La tour Saint-Jacques évoque le mystère, entretenu par le vide qui l’entoure
Privé de son église à la Révolution, l’ancien clocher résonne d’expériences multiples, alchimiques, scientifiques et industrielles. À la confluence du Paris médiéval et du grand dessein haussmannien, la tour Saint-Jacques, maintes fois restaurée, vit un destin romanesque.
L’ÉGLISE SAINT-JACQUES ET SON CLOCHER
Peu avant 1119 est fondée la paroisse Saint-Jacques. Bénéficiant de la grande activité suscitée par le trafic du Grand Pont et de la rue Saint-Denis, elle s’inscrit au cœur du quartier de la Grande Boucherie, qui donne son nom à l’église en 1259. Au milieu du XIVe siècle, l’église s’agrandit. La façade Ouest est achevée en 1491, alors que les travaux du nouveau clocher débutent en 1509 pour s’achever en 1523. Sa hauteur, 54 mètres jusqu’à la terrasse, et l’abondance de sa décoration sculptée expriment la puissance et la richesse de la paroisse. Le clocher témoigne de la persistance du style gothique à Paris. La complexité de sa décoration manifeste la somptuosité du gothique flamboyant, dans un enchevêtrement de gâbles, gargouilles, fleurons, pinacles… Des statues de saints agrémentent terrasse et flancs de l’édifice.

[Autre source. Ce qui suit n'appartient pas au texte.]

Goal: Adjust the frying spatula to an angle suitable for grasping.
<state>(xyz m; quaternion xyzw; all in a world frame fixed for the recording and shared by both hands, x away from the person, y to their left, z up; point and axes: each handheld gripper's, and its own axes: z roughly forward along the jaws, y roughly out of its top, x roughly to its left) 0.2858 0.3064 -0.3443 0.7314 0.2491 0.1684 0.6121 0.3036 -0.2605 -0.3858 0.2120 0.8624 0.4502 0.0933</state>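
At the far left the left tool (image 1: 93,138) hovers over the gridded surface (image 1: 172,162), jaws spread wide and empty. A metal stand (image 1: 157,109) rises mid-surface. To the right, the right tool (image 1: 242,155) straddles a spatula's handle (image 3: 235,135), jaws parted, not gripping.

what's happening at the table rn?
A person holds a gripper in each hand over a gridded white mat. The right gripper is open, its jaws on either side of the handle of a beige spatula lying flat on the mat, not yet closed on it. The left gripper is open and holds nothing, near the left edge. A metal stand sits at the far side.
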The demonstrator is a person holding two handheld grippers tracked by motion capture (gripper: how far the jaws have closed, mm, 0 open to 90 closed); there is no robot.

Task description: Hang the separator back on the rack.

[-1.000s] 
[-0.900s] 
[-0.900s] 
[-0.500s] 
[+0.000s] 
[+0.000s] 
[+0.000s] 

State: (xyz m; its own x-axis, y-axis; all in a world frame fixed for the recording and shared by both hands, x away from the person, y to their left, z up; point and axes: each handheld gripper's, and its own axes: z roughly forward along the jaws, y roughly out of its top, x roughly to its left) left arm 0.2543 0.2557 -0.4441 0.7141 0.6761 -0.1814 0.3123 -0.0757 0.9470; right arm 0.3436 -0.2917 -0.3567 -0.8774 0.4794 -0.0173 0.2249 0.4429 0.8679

DU CLOCHER À LA TOUR À PLOMB
En 1797, l’église est mise en vente comme Bien National et détruite. Le clocher échappe par miracle à la destruction, mais devient tour orpheline, au milieu d’un terrain vague vite occupé par un bazar à fripes puis un marché en dur. La tour est convertie en fabrique de plombs de chasse « à l’anglaise ». Fondu au sommet, le plomb en fusion s’écoule en gouttelettes vers un bassin d’eau situé au rez-de-chaussée.
La conversion de la tour n’est pas sans dommage. Les voûtes et planchers intermédiaires sont supprimés ; les parois rapidement enfumées.
UNE TOUR SCIENTIFIQUE DANS UN DÉCOR HAUSSMANNIEN
Sous le Second Empire, le baron Haussmann réalise de spectaculaires travaux. Certains monuments comme la tour Saint-Jacques, deviennent le principal ornement d’une grande voie publique. Ainsi sont menés parallèlement les travaux d’arasement du quartier, de percement de la rue de Rivoli et du boulevard Sébastopol, de restauration de la tour et de création du square conçu pour sa mise en valeur. Restaurée par Théodore Ballu, la tour reçoit une affectation scientifique. En référence à Blaise Pascal sensé avoir tenté sur place quelques expériences en 1647, un jeune aéronaute investit les lieux avant d’y faire installer un observatoire météorologique en 1895. La météo y restera jusqu’en 2000.
UNE TOUR DE ROMAN
Si, dans son isolement, la tour apparaît comme un décor romanesque, elle le doit aussi à son histoire ésotérique. Un drôle de paroissien, Nicolas Flamel, fait office de saint patron des alchimistes. La tour hérite de son mystère, comme elle bénéficie de l’aura des pèlerins de saint Jacques, pourtant bien moins nombreux qu’on ne le prétend. On comprend pourquoi la tour devient au XIXe et XXe siècles un décor récurrent de roman et théâtre populaires et un support de rêverie dont les surréalistes feront leur totem.